You are conflating happiness with pleasure, here, which I think is where our communication difficulty is coming in.

Happiness is a long-term generalized emotional state. It encompasses, not that you feel enjoyment of a specific object or occurance today, but that you enjoy your ultimate value (that being your life) every day. In order to enjoy life, you must be able to live that life, and long-term survival as a human being requires the exercise of reason.

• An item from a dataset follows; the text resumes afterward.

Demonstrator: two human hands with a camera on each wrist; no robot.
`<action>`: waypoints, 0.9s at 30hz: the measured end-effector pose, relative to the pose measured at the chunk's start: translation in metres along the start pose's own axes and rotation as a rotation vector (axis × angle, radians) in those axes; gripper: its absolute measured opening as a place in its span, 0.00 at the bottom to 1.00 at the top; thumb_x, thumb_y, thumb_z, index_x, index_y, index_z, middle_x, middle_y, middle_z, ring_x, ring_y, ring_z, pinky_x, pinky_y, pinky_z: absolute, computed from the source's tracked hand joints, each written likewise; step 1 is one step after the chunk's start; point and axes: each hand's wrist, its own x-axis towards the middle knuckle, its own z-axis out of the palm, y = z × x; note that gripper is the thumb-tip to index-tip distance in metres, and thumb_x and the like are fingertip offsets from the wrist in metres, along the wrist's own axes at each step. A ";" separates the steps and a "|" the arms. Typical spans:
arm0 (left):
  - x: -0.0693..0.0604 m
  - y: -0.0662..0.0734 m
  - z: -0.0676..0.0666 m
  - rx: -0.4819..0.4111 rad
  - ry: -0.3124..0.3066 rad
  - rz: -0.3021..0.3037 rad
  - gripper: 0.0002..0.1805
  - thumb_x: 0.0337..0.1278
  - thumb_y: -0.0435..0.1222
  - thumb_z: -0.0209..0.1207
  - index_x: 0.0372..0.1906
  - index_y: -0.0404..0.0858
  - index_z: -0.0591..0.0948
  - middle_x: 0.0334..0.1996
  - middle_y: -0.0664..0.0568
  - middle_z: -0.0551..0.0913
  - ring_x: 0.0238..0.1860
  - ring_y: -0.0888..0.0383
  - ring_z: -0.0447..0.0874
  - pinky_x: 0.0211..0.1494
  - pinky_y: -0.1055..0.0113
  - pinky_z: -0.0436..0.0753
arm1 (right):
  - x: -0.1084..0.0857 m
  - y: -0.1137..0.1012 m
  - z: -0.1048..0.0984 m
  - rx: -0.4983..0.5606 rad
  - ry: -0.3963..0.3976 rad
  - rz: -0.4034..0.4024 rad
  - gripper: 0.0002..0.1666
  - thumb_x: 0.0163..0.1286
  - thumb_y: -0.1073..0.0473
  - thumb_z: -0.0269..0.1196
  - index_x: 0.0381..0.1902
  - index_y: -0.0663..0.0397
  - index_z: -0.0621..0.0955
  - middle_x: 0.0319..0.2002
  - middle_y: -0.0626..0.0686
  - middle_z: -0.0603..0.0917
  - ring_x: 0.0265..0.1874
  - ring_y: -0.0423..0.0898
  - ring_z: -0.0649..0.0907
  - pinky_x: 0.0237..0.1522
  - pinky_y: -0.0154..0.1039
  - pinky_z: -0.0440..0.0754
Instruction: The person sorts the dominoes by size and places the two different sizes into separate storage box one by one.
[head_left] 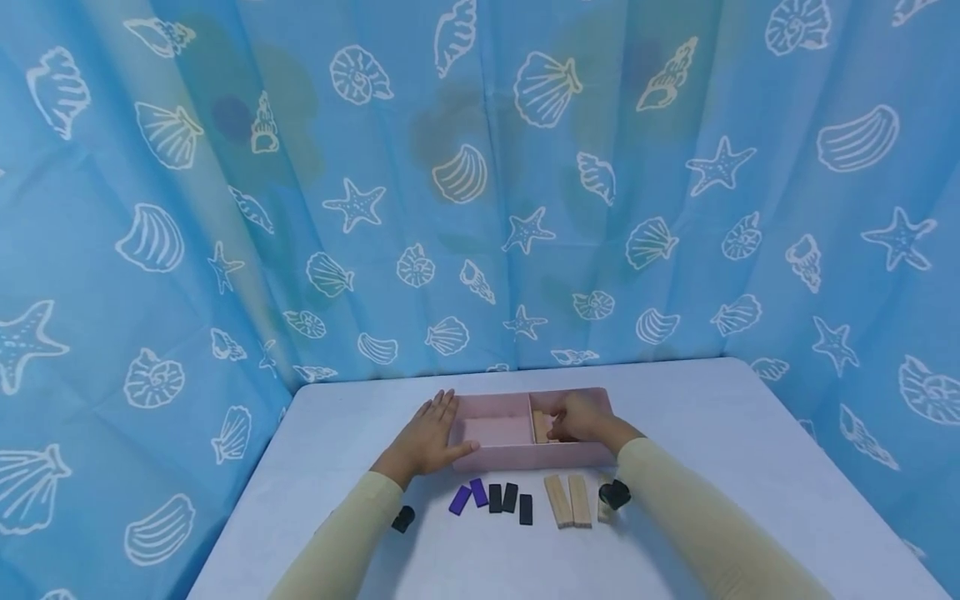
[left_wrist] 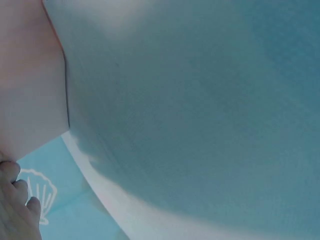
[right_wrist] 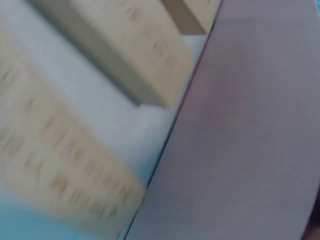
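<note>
A pink box (head_left: 491, 457) with a divider stands on the table. My left hand (head_left: 426, 437) rests at its left end, fingers straight along the side and thumb against the front wall. In the left wrist view, fingers (left_wrist: 17, 200) touch the box wall (left_wrist: 35, 120). My right hand (head_left: 581, 418) reaches into the right compartment with curled fingers, its fingertips pinching a wooden block (head_left: 554, 440) that is mostly hidden. Beside it lies another wooden block (head_left: 539, 427). The left compartment shows a bare floor. In the right wrist view, the box wall (right_wrist: 235, 135) hides most of the hand.
In front of the box lie purple blocks (head_left: 461, 500), several black blocks (head_left: 526, 509) and wooden blocks (head_left: 580, 502), one partly hidden by the right wrist camera (head_left: 615, 494). Close up, a wooden block (right_wrist: 65, 160) bears engraved marks. A shell-patterned curtain (head_left: 480, 250) hangs behind the table.
</note>
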 end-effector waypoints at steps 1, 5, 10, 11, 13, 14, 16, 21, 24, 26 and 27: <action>0.001 0.000 0.000 0.004 0.001 0.000 0.55 0.57 0.72 0.41 0.77 0.36 0.50 0.77 0.47 0.45 0.76 0.49 0.39 0.74 0.53 0.45 | -0.001 0.000 -0.003 -0.007 0.005 -0.016 0.23 0.59 0.64 0.71 0.53 0.63 0.81 0.29 0.49 0.82 0.28 0.44 0.82 0.33 0.38 0.83; 0.003 -0.002 0.000 -0.007 0.009 0.007 0.55 0.57 0.72 0.41 0.77 0.37 0.49 0.77 0.47 0.45 0.76 0.50 0.38 0.74 0.53 0.45 | -0.009 0.001 -0.015 -0.014 0.025 -0.056 0.29 0.61 0.64 0.70 0.58 0.68 0.77 0.31 0.50 0.82 0.29 0.43 0.83 0.35 0.38 0.84; 0.005 -0.004 0.001 -0.016 -0.015 0.019 0.55 0.58 0.72 0.39 0.77 0.37 0.47 0.77 0.47 0.43 0.76 0.50 0.37 0.75 0.52 0.45 | -0.028 0.001 -0.028 -0.003 0.076 -0.055 0.29 0.63 0.60 0.69 0.61 0.62 0.76 0.38 0.49 0.82 0.36 0.43 0.83 0.41 0.41 0.84; 0.005 -0.005 0.002 -0.011 -0.021 0.020 0.56 0.57 0.73 0.37 0.77 0.37 0.47 0.77 0.47 0.43 0.76 0.50 0.37 0.75 0.52 0.45 | -0.033 0.001 -0.030 0.003 0.091 -0.061 0.29 0.63 0.60 0.69 0.61 0.61 0.76 0.39 0.49 0.83 0.38 0.44 0.83 0.43 0.42 0.84; 0.006 -0.004 0.001 -0.015 -0.032 0.015 0.56 0.57 0.73 0.37 0.78 0.37 0.46 0.77 0.48 0.42 0.76 0.51 0.37 0.75 0.53 0.44 | -0.043 0.003 -0.034 0.011 0.124 -0.082 0.28 0.64 0.60 0.69 0.61 0.58 0.77 0.40 0.48 0.83 0.40 0.44 0.83 0.44 0.43 0.84; 0.006 -0.004 0.001 -0.016 -0.036 0.012 0.56 0.57 0.74 0.36 0.78 0.38 0.46 0.77 0.48 0.42 0.76 0.51 0.36 0.75 0.53 0.44 | -0.049 0.005 -0.035 0.014 0.138 -0.093 0.27 0.64 0.60 0.68 0.61 0.57 0.77 0.40 0.47 0.83 0.41 0.44 0.82 0.45 0.43 0.83; 0.006 -0.002 0.001 -0.023 -0.038 0.009 0.56 0.57 0.73 0.37 0.78 0.38 0.46 0.77 0.48 0.42 0.76 0.51 0.37 0.75 0.52 0.44 | -0.062 0.007 -0.038 0.035 0.163 -0.116 0.26 0.64 0.60 0.68 0.60 0.56 0.78 0.39 0.46 0.82 0.41 0.44 0.82 0.45 0.42 0.83; 0.002 -0.001 0.002 -0.048 -0.026 0.020 0.55 0.59 0.71 0.41 0.77 0.36 0.47 0.77 0.47 0.43 0.76 0.49 0.39 0.74 0.51 0.45 | -0.094 0.019 -0.037 0.088 0.197 -0.132 0.19 0.64 0.61 0.68 0.53 0.55 0.81 0.38 0.47 0.82 0.41 0.46 0.81 0.43 0.41 0.83; 0.001 -0.002 0.001 -0.043 -0.013 0.018 0.55 0.59 0.71 0.41 0.77 0.36 0.46 0.77 0.47 0.43 0.76 0.50 0.38 0.75 0.52 0.45 | -0.107 0.028 -0.034 0.087 0.203 -0.117 0.16 0.64 0.63 0.67 0.50 0.56 0.82 0.38 0.47 0.83 0.42 0.46 0.81 0.43 0.42 0.83; 0.000 -0.001 0.003 -0.036 -0.006 0.014 0.54 0.59 0.70 0.41 0.77 0.37 0.45 0.77 0.47 0.43 0.76 0.50 0.38 0.75 0.52 0.44 | -0.112 0.036 -0.031 0.079 0.202 -0.100 0.15 0.64 0.64 0.67 0.49 0.57 0.82 0.38 0.47 0.83 0.42 0.47 0.81 0.44 0.43 0.83; 0.000 -0.001 0.005 -0.033 -0.004 0.010 0.54 0.59 0.71 0.41 0.77 0.37 0.45 0.77 0.47 0.42 0.76 0.50 0.37 0.75 0.53 0.44 | -0.114 0.039 -0.029 0.076 0.204 -0.092 0.16 0.64 0.64 0.67 0.50 0.57 0.82 0.38 0.47 0.83 0.42 0.46 0.81 0.44 0.43 0.83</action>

Michael's comments about hedonism are accurate. From VOS:

. . . the relationship of cause to effect cannot be reversed.  It is only by accepting "man's life" as one's primary and by pursuing the rational values it requires that one can achieve happiness--not by taking "happiness" as some undefined, irreducible primary and then attempting to live by its guidance.  If you achieve that which is the good by a rational standard of value, it will necessarily make you happy; but that which makes you happy, by some undefined emotional standard, is not necessarily the good.  To take "whatever makes one happy" as a guide to action means: to be guided by nothing but one's emotional whims.  Emotions are not tools of cognition; to be guided by whims--by desires whose source, nature, and meaning one does not know--is to turn oneself into a blind robot, operated by unknowable demons (by one's stale evasions), a robot knocking its stagnant brains out against the walls of reality which it refuses to see.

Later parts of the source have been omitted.